SSA Featured Artist-Mike Inglis

In advance of the imminent launch of the Cupar Arts Festival, on 18 June, we’d like to focus on the work of SSA and CAF artist Mike Inglis

Tell us what got you into art – How you got started – What first excited you?

After 10 unfulfilling years as a design draughtsman in the offshore construction industry I knew I needed to get back onto a creative pathway and did foundation level courses at a local college building experience and a portfolio to get a place in art school. Creativity is like a drug and a religion to me – it’s a way of living and being, without it I would curl up and fade away. My early inspirations were and remain auto biographical comics, street art, music graphics. They sustained me in the empty years before I got back into art seriously in my late twenties.

Where do you make your work?

I have two studios – a little studio in my house which I share with my partner who is a fine artist, printmaker and illustrator. I only work on clean things there, drawing and screen based stuff. I have another larger (and colder) studio where I can make a real mess, spray painting and sawing and building stuff. Its nearby about 15 minutes away by car. I’m also a member of two screen print studios, Edinburgh printmakers and Dundee print studio. I do all my editions there and love the help both studios can give you with technical and critical advice from really great studio staff who are expert artist and printmakers. I also enjoy the communities you join there, working alone in my own studio can get lonely sometimes.

 What are your main influences and sources of inspiration?

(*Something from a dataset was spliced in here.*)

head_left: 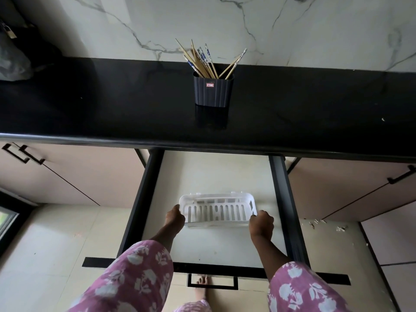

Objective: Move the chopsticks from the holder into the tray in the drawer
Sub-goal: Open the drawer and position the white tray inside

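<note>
A dark ribbed holder (212, 90) stands on the black counter, with several wooden and blue-patterned chopsticks (203, 61) sticking up out of it. Below, the drawer (209, 174) is pulled out, its pale floor showing. A white slotted plastic tray (217, 211) lies in the drawer, nothing in it. My left hand (175, 218) grips the tray's left end and my right hand (261, 224) grips its right end. Both hands are far below the holder.
The black counter (112, 102) runs the full width, with a marble wall behind. A dark bag (13, 57) sits at the far left. Closed cabinet doors with black handles (403, 174) flank the drawer. The drawer's front handle (212, 282) is near my bare foot.
</note>
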Motion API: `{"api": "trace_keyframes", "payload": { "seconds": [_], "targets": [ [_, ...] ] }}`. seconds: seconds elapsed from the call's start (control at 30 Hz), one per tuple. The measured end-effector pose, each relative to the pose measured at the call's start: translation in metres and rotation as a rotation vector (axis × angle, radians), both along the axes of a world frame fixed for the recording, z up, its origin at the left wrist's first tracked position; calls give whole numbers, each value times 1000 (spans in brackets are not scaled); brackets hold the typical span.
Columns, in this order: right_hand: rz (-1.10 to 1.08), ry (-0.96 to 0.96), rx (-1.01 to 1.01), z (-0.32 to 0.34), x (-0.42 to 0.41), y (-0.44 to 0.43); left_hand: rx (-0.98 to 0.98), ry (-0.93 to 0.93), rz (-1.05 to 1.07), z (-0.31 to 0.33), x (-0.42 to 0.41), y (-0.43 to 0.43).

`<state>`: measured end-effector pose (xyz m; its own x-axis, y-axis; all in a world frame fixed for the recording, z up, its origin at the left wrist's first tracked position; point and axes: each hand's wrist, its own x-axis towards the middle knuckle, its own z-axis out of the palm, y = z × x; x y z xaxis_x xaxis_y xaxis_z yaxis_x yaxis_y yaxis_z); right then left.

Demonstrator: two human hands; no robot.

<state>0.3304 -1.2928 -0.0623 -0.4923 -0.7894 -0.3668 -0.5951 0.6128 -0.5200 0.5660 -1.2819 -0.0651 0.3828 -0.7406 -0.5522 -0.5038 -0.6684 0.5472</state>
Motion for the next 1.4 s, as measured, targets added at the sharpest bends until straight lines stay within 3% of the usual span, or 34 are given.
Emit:
{"api": "trace_keyframes", "payload": {
  "seconds": [0.83,1.2,1.3,1.4],
  "targets": [
    [44,45,146,5,4,4,-142,39,23,2,-2,-4],
    [91,68,163,8,0,-5,-108,9,32,5,-4,2],
    [102,155,97,20,3,-18,-239,-58,72,21,0,-13],
    [226,333,-107,49,11,-53,-514,-133,43,46,8,-48]
  ]
}}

I absolutely love and am deeply fascinated with outsider art. It comes with many names, Art Brut, outsider art, raw art, extraordinary art, even folk art although I see that as something quite different. My practice often draws on the experience of the outsider and this art form for me is deeply energising and extremely pure in its direct approach to materials and messaging. I find it an endlessly rewarding area of research that constantly informs and inspires.

Is there some piece of advice / information / knowledge that you’d like to share?

To young artists – Never give up. To my peers – keep the faith. Its not easy making a living and producing work. We are underfunded, sometimes undervalued and most often misunderstood. It’s a tough profession, emotionally, psychologically and financially but there is absolutely nothing else I can compare that has been as rewarding on a personal level.

Tell us about a project you are working on at present. This could be an exhibition, commission, public art or curatorial project, a residency, travel opportunity or an area of research.

I’m making a new site specific piece for Cupar Arts festival which is very exciting both the making and the being invited to what’s fast becoming the best small environmental arts festivals in Scotland. It’s a piece which will extend ideas into a more sculptural and architectural form that I’ve begun exploring in the last couple of years. Its going to be sited in the grounds of a psychiatric hospital with a deconstructed piece in the nearby town. It explores perception and ideas around what it is to be normal.  I’m also creating a typographic installation for a hospice in the highlands and preparing for a 3 man show again making new work for an interesting white cube space which is situated inside a huge hospital in Aberdeen. Things are pretty busy right now and its an exciting time for my practice as I’m experimenting a lot with new processes and ways of communicating.